Key Points & Exam Tips

  • Always verify basic IP connectivity (ping [peer-ip]) before investigating OSPF — a Layer 1/2/3 fault masquerading as an OSPF issue wastes time. OSPF cannot form neighbours without bidirectional IP reachability.
  • The neighbour state identifies the fault class immediately: empty/DOWN = Hello not arriving or failing validation; INIT = one-directional only; EXSTART = MTU mismatch; FULL with no routes = network type mismatch or missing network statement.
  • OSPF validates five Hello fields before forming a neighbour: area ID, hello/dead timers, authentication, stub area flag, and subnet mask. A mismatch in any of these causes silent Hello rejection — no error message is generated.
  • show ip ospf interface [int] is the most important OSPF diagnostic command — run it on both ends of a failing link and compare area, network type, timers, and authentication type side by side.
  • debug ip ospf events shows exactly which field caused a Hello rejection with a clear message like area mismatch or Mismatch Authentication type. Always follow with undebug all immediately after capturing output. For persistent monitoring of neighbour state changes use SNMP traps on the %OSPF-5-ADJCHG event.
  • OSPF neighbour flapping at a precise interval equal to the dead timer is always a hello/dead timer mismatch — the slower router's Hello arrives after the faster router's dead timer expires.
  • A neighbour stuck at EXSTART with Hellos flowing normally is always an MTU mismatch until proven otherwise. Check show interfaces [int] MTU on both sides.
  • Network type mismatch (broadcast vs point-to-point) is subtle — the neighbour reaches FULL state but routes are not exchanged. Always check the Network Type field in show ip ospf interface when routes are missing despite FULL adjacency.
  • A passive-interface on a router-to-router link suppresses all OSPF Hellos — the neighbour never forms. Use show ip ospf to see which interfaces are passive.
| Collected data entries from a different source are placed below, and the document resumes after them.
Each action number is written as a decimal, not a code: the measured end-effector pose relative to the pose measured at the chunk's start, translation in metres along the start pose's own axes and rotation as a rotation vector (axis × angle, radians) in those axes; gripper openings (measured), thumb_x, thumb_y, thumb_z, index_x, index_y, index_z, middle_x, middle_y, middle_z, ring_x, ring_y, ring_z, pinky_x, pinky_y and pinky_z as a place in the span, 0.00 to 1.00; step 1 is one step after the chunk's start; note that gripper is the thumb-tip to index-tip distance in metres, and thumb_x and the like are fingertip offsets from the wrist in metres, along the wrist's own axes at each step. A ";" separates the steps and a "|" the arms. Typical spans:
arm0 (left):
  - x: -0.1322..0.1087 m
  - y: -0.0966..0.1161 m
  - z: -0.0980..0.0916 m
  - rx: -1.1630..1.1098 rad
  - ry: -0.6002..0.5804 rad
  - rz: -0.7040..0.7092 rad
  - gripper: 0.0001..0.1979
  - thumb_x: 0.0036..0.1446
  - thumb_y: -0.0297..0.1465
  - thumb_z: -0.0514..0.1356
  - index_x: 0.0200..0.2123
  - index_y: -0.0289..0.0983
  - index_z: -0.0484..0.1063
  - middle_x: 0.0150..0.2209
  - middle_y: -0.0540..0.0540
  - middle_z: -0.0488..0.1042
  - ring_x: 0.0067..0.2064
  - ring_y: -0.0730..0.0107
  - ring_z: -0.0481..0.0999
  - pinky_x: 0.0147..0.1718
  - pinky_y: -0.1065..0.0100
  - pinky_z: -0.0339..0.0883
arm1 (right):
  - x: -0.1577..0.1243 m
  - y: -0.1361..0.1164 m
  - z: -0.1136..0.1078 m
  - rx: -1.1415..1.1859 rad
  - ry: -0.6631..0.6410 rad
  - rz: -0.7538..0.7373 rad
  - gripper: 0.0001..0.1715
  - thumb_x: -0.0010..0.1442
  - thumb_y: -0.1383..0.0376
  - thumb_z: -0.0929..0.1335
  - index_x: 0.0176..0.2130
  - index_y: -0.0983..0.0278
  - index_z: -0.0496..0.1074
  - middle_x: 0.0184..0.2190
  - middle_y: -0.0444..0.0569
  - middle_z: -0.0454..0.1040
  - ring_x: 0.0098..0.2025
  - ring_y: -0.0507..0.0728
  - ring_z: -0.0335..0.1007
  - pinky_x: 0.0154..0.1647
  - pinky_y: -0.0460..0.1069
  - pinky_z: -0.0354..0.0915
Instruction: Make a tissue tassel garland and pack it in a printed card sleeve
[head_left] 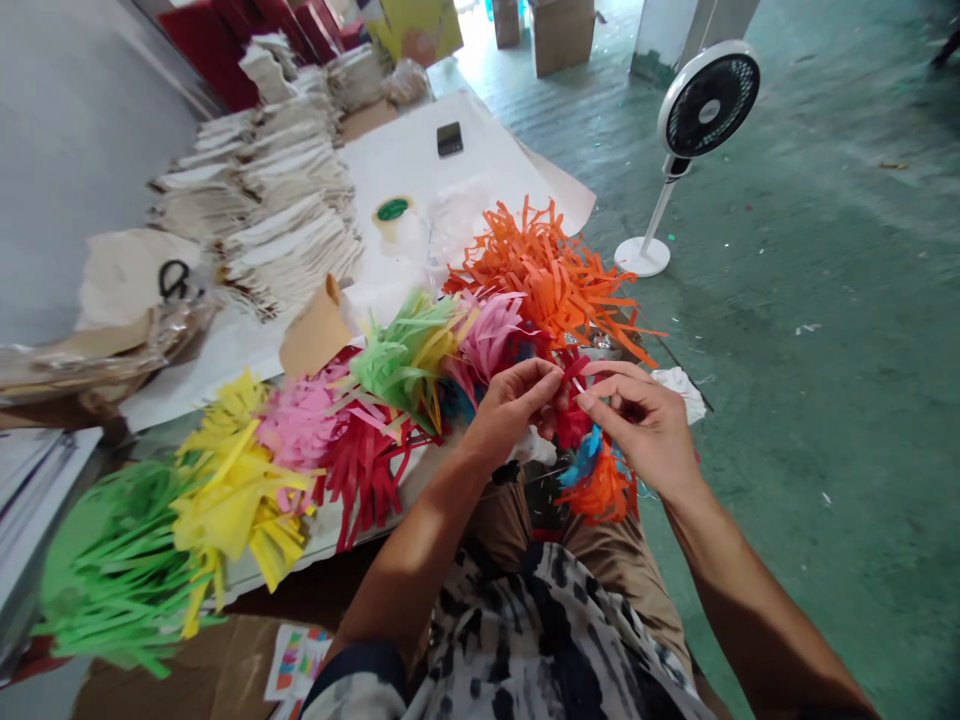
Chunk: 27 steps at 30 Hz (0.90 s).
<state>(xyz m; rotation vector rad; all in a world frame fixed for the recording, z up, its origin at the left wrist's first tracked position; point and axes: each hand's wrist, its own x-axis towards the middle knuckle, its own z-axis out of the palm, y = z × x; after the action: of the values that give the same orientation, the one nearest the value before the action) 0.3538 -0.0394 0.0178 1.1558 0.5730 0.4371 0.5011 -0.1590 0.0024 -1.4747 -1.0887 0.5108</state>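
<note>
Both my hands meet over my lap around a red paper tassel point(574, 425). The fingers of my left hand point(517, 400) are closed on its upper end. My right hand point(646, 420) pinches at the same end, where a thin white sliver shows at the fingertips; what it is I cannot make out. Below the red tassel hang blue fringe point(583, 458) and an orange tassel point(602, 488). Just beyond my hands lies a big bunch of orange paper fringe point(547, 275). Pink fringe point(489, 335) and light green fringe point(405, 355) rest on the table left of it.
Yellow fringe point(236, 490) and green fringe point(120, 565) lie along the table's near left edge. Stacks of pale folded bundles point(285, 190) fill the far left. A phone point(449, 139) and a tape roll point(392, 210) sit on the white tabletop. A fan point(709, 105) stands on the floor at right.
</note>
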 end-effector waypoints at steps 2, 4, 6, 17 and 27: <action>-0.002 0.000 0.002 0.053 -0.005 0.025 0.21 0.60 0.48 0.70 0.36 0.36 0.71 0.29 0.52 0.76 0.20 0.81 0.70 0.19 0.75 0.65 | 0.000 0.001 -0.001 -0.001 -0.005 0.000 0.07 0.65 0.62 0.75 0.33 0.58 0.83 0.47 0.49 0.82 0.42 0.56 0.77 0.33 0.49 0.64; -0.004 -0.001 0.003 0.121 -0.006 0.073 0.21 0.61 0.49 0.69 0.35 0.36 0.72 0.28 0.53 0.75 0.20 0.80 0.70 0.20 0.75 0.65 | -0.001 0.002 -0.001 0.005 -0.012 0.006 0.06 0.64 0.62 0.75 0.33 0.58 0.83 0.46 0.48 0.82 0.40 0.55 0.77 0.33 0.49 0.64; -0.006 -0.001 0.005 0.206 -0.004 0.135 0.21 0.62 0.48 0.69 0.34 0.35 0.72 0.25 0.53 0.73 0.21 0.80 0.69 0.21 0.75 0.64 | -0.001 0.002 -0.002 0.008 -0.028 0.025 0.07 0.64 0.62 0.75 0.33 0.59 0.83 0.48 0.48 0.82 0.37 0.53 0.76 0.33 0.49 0.63; -0.014 -0.002 0.008 0.516 0.037 0.259 0.14 0.69 0.44 0.63 0.45 0.40 0.69 0.27 0.55 0.77 0.20 0.81 0.65 0.23 0.75 0.57 | -0.002 -0.006 -0.006 -0.018 -0.069 -0.014 0.07 0.64 0.63 0.74 0.32 0.58 0.83 0.46 0.48 0.82 0.46 0.57 0.79 0.42 0.51 0.68; -0.021 -0.012 0.017 0.944 0.153 0.450 0.09 0.74 0.37 0.53 0.46 0.41 0.70 0.22 0.54 0.69 0.20 0.74 0.64 0.23 0.70 0.46 | -0.011 0.001 -0.007 0.280 -0.143 0.187 0.14 0.64 0.59 0.74 0.50 0.57 0.76 0.46 0.46 0.80 0.34 0.52 0.74 0.32 0.46 0.69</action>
<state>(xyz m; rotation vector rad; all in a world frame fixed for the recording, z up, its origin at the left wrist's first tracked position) 0.3481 -0.0681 0.0158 2.1917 0.6722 0.6705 0.5018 -0.1714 0.0007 -1.3128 -0.9498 0.8757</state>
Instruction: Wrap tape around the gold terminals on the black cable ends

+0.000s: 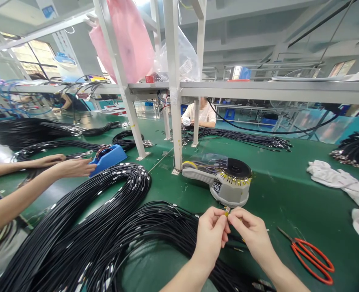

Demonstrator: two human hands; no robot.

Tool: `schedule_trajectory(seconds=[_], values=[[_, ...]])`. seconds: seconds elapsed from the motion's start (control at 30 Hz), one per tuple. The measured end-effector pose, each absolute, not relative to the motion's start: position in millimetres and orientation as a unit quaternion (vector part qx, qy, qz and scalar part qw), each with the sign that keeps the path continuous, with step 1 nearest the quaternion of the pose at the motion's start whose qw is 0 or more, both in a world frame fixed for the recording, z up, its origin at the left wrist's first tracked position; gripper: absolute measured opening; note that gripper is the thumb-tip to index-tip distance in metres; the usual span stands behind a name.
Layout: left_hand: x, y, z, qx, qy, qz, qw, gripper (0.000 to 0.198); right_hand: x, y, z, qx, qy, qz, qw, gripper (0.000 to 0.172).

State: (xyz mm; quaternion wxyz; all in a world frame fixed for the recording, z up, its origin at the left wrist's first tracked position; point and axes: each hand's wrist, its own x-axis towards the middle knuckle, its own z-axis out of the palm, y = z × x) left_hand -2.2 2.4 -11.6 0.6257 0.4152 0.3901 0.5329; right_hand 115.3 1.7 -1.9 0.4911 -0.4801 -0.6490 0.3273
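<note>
My left hand (pixel 210 237) and my right hand (pixel 252 233) meet in front of me, thumbs and fingertips pinched together. Between them is a small cable end (pixel 227 209) with a silvery tip and a bit of yellow tape; most of it is hidden by the fingers. Just beyond my hands stands a round electric tape dispenser (pixel 228 190) with short yellow tape strips around its rim. Under and to the left of my hands lies a thick bundle of black cables (pixel 155 219) with white labels.
Orange-handled scissors (pixel 313 257) and white gloves (pixel 328 174) lie to the right. On the left, a co-worker's hand (pixel 76 167) touches a blue tape dispenser (pixel 109 158). Shelf posts (pixel 174 121) rise from the green table (pixel 277 178). Another person (pixel 208 113) sits across.
</note>
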Motion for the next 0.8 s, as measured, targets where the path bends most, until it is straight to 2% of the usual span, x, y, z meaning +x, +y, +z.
schedule_trajectory(seconds=[0.37, 0.8], values=[[-2.4, -0.2, -8.6, 0.412, 0.395, 0.529, 0.628, 0.025, 116.4, 2.1, -5.0, -0.483, -0.658, 0.292, 0.498, 0.027], [-2.2, -2.4, -10.4, 0.441, 0.405, 0.524, 0.606, 0.020, 116.3, 2.2, -3.8, -0.496, -0.656, 0.277, 0.498, 0.027]])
Use passive-interface default + no passive-interface per router link as a secure baseline.
  • On the CCNA/CCNP exam: know all seven neighbour states and what failure each state implies, the five Hello validation fields, the difference between EXSTART failure (MTU) and FULL-but-no-routes (network type), and the correct output of show ip ospf neighbor for each link type (FULL/-, FULL/DR, 2WAY/DROTHER).
Next Steps: With OSPF adjacency confirmed FULL, verify routes are being redistributed and summarised correctly — see OSPF Route Summarisation. For multi-area OSPF design and ABR/ASBR configuration see OSPF Multi-Area Configuration. For OSPF authentication configuration from scratch see OSPF Authentication. For Layer 3 routing issues that appear after OSPF is healthy see Troubleshooting Layer 3. For checking OSPF database completeness after adjacency is established see OSPF LSA Types.

TEST WHAT YOU LEARNED

1. show ip ospf neighbor on R1 shows R2 in INIT state. show ip ospf neighbor on R2 shows no entry for R1 at all. The ping from R1 to R2's interface IP succeeds. What does this asymmetric state pattern indicate and what is the most likely cause?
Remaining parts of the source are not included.